Why compound wildcard index still do fetch?

Luke_Thompson · October 13, 2024, 11:58pm

I should preface this with saying I have no inside knowledge of how all this works, so I’m making a few guesses here.

I think one problem is that a compound index is a b+ tree which includes all the fields, in order and you are omitting the hour, appid and os from the $match.

Another could be the size of the compound index.

The query planner never decides to add for you a match on {hour: {$exists: true}} in order to walk the tree down every branch of hour because:
a) this may be more expensive than a document fetch and applying the filters there
b) in a large compound index with many hundreds of thousands of documents, and potentially millions of index entries this may take up a huge amount of memory

In my experience, indexes will be utilized only when every field in the index (or a partial start set of fields in index order) is included in the match.

I don’t know the full internal workings of the query planner and search code, but I believe that in the case of a very large compound index like the one you are building, MongoDB is trying to manage its memory and figuring out if all or part of the index can be loaded into RAM. It’s also looking at the query and whether the index will serve the query well.
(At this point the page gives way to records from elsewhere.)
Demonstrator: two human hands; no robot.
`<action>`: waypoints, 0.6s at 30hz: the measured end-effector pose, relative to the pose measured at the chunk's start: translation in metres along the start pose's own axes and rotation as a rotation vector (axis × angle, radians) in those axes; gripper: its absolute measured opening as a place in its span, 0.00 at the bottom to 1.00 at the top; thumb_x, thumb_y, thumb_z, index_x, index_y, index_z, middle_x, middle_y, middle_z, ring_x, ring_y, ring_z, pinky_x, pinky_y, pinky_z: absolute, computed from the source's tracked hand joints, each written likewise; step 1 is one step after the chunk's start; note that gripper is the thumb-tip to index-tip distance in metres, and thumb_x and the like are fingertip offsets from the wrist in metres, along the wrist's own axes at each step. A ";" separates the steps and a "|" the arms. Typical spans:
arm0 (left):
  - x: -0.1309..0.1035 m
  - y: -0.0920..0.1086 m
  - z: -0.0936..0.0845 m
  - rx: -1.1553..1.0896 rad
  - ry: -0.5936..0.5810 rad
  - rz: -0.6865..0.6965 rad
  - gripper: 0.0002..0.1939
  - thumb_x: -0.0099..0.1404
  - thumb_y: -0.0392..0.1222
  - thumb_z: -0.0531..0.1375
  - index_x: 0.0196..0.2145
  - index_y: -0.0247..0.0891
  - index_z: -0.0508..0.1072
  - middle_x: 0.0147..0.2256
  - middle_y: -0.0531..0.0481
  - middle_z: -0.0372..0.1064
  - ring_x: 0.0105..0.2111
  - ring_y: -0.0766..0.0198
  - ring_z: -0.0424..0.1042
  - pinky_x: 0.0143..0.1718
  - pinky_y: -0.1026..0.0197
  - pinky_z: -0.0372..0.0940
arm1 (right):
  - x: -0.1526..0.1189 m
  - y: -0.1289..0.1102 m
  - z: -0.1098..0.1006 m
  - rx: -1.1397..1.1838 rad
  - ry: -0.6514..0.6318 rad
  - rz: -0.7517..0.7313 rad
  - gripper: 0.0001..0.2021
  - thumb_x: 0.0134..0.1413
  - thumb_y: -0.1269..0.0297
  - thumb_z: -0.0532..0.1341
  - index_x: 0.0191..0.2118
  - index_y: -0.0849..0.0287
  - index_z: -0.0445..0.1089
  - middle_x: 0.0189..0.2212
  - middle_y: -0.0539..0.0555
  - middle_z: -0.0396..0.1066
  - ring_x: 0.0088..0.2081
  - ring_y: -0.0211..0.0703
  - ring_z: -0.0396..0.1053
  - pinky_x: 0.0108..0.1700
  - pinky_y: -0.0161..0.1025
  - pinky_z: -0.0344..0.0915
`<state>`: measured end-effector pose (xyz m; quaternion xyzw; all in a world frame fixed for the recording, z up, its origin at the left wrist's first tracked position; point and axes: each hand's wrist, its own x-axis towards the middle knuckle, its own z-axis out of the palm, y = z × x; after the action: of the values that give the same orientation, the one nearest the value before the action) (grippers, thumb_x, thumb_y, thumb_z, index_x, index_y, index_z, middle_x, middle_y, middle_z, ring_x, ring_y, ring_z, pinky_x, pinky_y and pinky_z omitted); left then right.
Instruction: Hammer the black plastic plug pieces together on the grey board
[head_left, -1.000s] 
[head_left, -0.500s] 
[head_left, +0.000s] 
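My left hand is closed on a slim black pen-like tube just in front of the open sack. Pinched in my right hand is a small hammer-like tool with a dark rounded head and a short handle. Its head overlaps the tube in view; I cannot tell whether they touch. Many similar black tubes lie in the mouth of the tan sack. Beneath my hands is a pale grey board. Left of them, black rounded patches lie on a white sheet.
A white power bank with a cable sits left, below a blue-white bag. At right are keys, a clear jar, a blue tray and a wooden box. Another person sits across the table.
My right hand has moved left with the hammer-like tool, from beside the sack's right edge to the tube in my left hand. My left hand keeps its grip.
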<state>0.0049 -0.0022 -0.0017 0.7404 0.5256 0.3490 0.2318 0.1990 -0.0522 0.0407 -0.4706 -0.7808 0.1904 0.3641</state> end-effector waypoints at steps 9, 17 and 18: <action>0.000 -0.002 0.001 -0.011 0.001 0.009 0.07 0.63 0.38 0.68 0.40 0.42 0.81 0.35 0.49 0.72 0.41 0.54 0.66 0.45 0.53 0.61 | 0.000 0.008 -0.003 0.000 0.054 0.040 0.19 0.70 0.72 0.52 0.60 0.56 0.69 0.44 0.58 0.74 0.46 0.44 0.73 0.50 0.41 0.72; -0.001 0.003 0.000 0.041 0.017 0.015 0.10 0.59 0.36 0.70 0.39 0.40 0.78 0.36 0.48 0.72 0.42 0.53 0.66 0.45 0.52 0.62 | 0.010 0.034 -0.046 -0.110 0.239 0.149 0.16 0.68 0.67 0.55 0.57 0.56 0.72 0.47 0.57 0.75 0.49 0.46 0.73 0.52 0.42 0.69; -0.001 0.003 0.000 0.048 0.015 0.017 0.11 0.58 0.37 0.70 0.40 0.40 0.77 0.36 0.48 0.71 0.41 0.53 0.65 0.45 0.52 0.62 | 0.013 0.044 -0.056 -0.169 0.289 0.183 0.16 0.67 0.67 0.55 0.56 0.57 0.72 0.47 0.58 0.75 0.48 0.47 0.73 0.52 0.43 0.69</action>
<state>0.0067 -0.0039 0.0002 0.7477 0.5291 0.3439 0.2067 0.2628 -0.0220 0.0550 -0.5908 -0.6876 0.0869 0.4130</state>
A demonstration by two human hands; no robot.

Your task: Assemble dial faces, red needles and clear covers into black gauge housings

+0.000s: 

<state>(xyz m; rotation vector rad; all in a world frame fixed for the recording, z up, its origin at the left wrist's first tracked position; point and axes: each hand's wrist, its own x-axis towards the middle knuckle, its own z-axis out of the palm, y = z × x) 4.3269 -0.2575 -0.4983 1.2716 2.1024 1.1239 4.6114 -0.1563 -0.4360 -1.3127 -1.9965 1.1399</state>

A couple of questions I would ask are:
a) how big is this index?
b) how much memory does the mongod server have?
c) does the match statement require all parts of the index, in the order of the compound fields?

The answers to these might cause different behaviour from the query planner.

When it comes to (c), there is perhaps a benefit to duplicating the country field outside the attributes array to:

simplify the query
reduce the memory required for an index on country
simplify the job the query planner has

So if you duplicated the country field outside the attributes array so the document had:
{
year: 2024,
month: 10,
day: 1,
hour: 0,
country: ‘AU’,
attributes: [
{k: ‘country’, v: ‘AU’},
…
]
}

And added the index:
{
year: 1, month: 1, day: 1, country: 1
}

Then I think you’d get a nice covered query with no fetch, as well as a greater chance the index would be fully loaded into RAM and stay hot in RAM ongoing.

I noticed in the past that the queries involving nested object array queries were:

complex
often resulted in document fetch stages where I thought it would have scanned the index
e.g. if you try to match on two or more attributes, the query planner will only ever look at one

Of course if you have many different queries with different combinations of these fields this might be problematic. In that case I’d consider switching to Atlas Search. It can perform multiple index intersection over simple field indexes - so you could have an index over year, another over month etc.